Daidalos ve oğlu İkaros, içerisi karmakarışık yollarla, çıkmazlarla dolu, zikzaklı koridorlarla birbirine bağlı birçok odadan ibaret olan Labyrenthos adında bir kale inşa ederler. Bu kalenin yapısı öylesine karışıktır ki içerisine giren, çıkış yolunu bir daha bulamaz, yolunu ararken ya yorgunluktan düşüp ölür ya da Minotaurus’un kurbanı olur.
Kral Minos, belki de bina yapısının sırrını kimse öğrenemesin diye sonrasında Daidalos ile oğlunu da Labyrenthos’a kapatır. Daidalos kendi eseri olan yapının çıkış yolunu bir türlü bulamaz fakat labirentten kurtulabilmek için kendisi ve oğlu için kanat yapmayı akıl ederek uçan kuşlardan kopan ya da yanlarına konan kuşlardan kalan tüyleri biriktirmeye başlar. Baba oğul daha sonra bu tüyleri balmumuyla birbirlerinin kollarına ve omuzlarına yapıştırırlar.

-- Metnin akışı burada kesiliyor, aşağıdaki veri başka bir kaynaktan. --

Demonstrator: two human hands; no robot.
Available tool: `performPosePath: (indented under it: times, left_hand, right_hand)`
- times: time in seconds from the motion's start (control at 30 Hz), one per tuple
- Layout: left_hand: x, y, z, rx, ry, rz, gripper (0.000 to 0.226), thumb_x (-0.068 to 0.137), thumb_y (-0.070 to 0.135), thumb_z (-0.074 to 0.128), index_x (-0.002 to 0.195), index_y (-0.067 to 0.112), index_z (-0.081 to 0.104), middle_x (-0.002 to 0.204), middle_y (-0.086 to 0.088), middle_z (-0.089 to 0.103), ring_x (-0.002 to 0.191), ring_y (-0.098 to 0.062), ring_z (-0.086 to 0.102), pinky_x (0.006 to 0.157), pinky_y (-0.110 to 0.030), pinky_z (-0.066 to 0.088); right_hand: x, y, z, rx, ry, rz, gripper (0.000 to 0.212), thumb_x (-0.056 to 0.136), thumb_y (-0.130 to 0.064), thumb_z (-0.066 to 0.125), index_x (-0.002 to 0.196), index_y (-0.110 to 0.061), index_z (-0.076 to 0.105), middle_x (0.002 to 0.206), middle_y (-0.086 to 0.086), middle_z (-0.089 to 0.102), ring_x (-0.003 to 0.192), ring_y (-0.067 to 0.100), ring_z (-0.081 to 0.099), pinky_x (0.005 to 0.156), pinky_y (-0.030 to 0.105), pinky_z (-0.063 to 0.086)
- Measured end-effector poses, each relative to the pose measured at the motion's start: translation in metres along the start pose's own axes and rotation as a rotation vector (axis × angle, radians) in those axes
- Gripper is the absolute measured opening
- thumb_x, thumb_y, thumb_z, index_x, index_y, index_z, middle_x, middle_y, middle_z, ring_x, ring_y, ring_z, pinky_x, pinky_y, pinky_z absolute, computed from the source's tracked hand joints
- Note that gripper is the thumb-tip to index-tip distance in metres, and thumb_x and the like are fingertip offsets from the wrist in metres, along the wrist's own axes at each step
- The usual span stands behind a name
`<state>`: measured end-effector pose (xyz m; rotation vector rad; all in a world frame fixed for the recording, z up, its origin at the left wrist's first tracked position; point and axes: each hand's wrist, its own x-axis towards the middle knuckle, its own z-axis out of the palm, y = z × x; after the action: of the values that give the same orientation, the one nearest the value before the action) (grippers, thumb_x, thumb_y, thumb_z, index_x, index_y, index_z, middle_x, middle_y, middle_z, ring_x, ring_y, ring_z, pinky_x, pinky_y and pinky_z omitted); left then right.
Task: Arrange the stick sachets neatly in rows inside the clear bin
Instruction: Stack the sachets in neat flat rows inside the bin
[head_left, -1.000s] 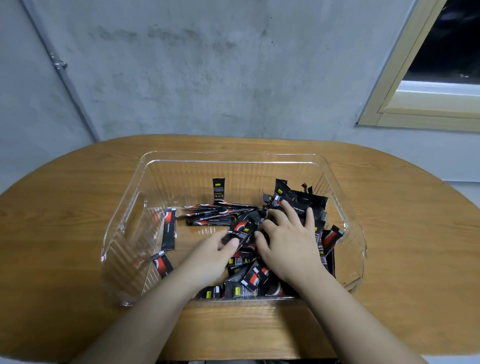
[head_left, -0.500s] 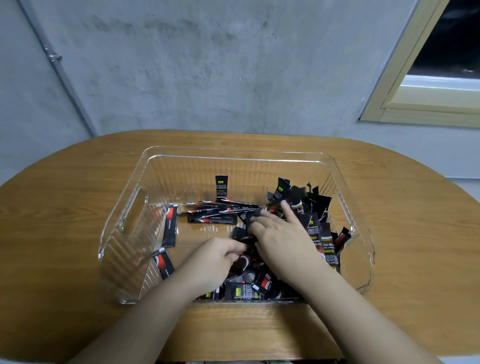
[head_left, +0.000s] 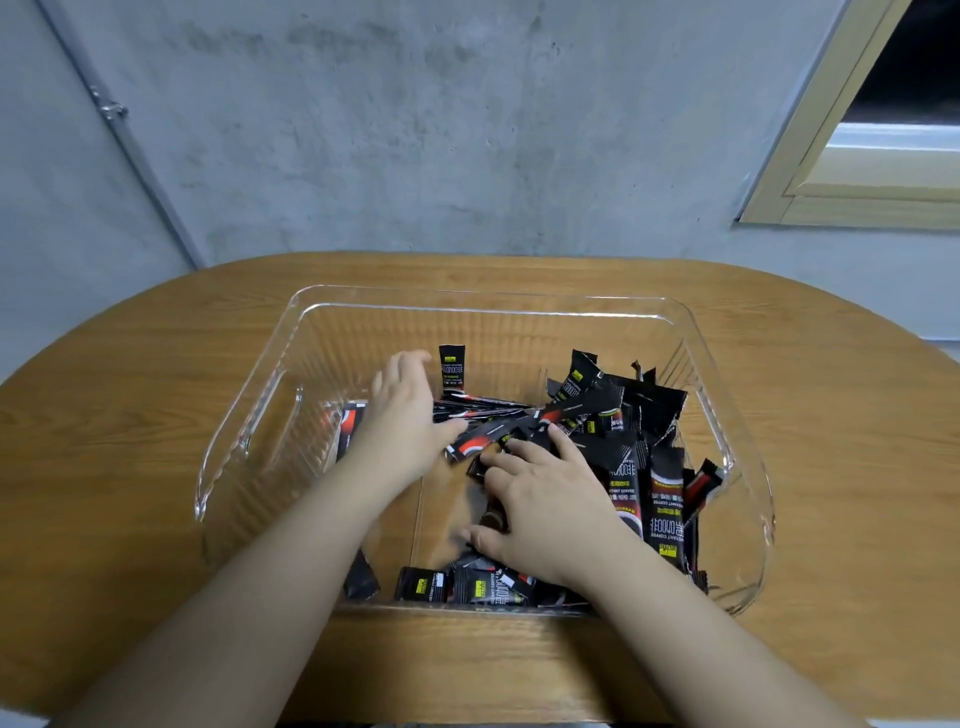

Uçmadan önce Daidalos, oğlu İkaros’a teknik ve taktiksel bilgiler verir. “Alçaktan uçarsan kanatlar nem kapar, uçamaz denize düşersin, yüksekten uçarsan güneş balmumunu eritir, yine uçamaz denize düşersin” uyarısını da yapar.
Birkaç denemeden sonra baba oğul kanatlarını çırparak üzeri açık labirentten havaya yükselmeye başlarlar, kalenin ve Girit Adası’nın üzerinden uçarak memleketleri olan Yunanistan’a doğru yola koyulurlar. Daidalos çok dengeli uçarak karşı kıyıya ulaşır. Ancak İkaros kendini uçmanın zevkine öyle kaptırmıştır ki babasının söylediklerini unutur. Daha yükseğe, daha yükseğe çıkar. Güneşe ulaşmaya çalışır. Ne yazık ki güneş ışınlarının sıcaklığı, yaklaştıkça balmumunu eritir, kanatlar kopar ve zavallı İkaros denize düşerek boğulur.
Hayatın birçok alanında örnek olabilecek nitelikteki Daidalos ve İkaros efsanesini anımsatacak örneklere iş dünyasında da zaman zaman rastlanabilmektedir.
Özellikle günümüzün öngörülemez dünyasında insanlar nereye gittiklerini ve yaşamlarının onlara neleri getireceğini güvenilir bir şekilde tahmin edemezler.
Aynı şey şüphesiz işletmeler için de geçerlidir. Bu da öncelikle nereye gidileceğinden önce nerede ve kim olduğunu anlamayı ve yönelinen yerin değişimlerini hesap etmeyi ve buna uyum sağlamayı gerektirir.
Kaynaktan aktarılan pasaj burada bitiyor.